An office landlord controlled by Pacific Investment Management Co. has defaulted on about $1.7 billion of mortgage notes on seven buildings, a sign of widening pain for the industry as property values fall and rising interest rates squeeze borrowers.

The buildings — in San Francisco, New York, Boston and Jersey City, New Jersey — are owned by Columbia Property Trust, which was acquired in 2021 for $3.9 billion by funds managed by Pimco. The mortgages have floating-rate debt, which led to rising monthly payments as interest rates soared last year.

“We, like most office owners, are addressing the unique and unprecedented challenges currently facing our asset class and customer base,” Justina Lombardo, a spokesperson for Columbia Property Trust, said in an emailed statement. “We have engaged with our lenders on a restructuring of our loan on seven properties within our larger national portfolio. We look forward to a collaborative process yielding thoughtful solutions that reflect current market conditions and best serve the interests of all stakeholders.”

Pimco declined to comment.

A San Francisco building at 650 California St., built in 1964, is the most valuable property in the portfolio at $479 million, according to 2021 figures. Other properties include 229 W. 43rd St., 245-249 W. 17th St. and 315 Park Ave. South in Manhattan, 201 California St. in San Francisco, 116 Huntington Ave. in Boston and 95 Christopher Columbus Drive in Jersey City.

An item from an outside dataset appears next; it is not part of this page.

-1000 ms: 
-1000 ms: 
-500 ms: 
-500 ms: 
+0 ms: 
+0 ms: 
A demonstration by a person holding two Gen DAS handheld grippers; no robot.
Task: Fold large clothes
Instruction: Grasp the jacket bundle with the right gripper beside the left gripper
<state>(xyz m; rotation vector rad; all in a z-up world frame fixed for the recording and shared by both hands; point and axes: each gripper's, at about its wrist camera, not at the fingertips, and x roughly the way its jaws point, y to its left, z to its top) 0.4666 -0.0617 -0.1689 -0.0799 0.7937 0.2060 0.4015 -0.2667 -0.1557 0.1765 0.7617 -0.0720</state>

relates to Pimco-Owned Office Landlord Defaults on $1.7 Billion Mortgage 315 Park Ave. South in New York.Photographer: Eric Laignel/BussinessWire US offices, particularly older buildings with fewer amenities, have struggled in recent years with the rise of remote work during the pandemic and recent layoffs. Values of those properties have fallen 20% since the onset of the pandemic in March 2020, according to Green Street.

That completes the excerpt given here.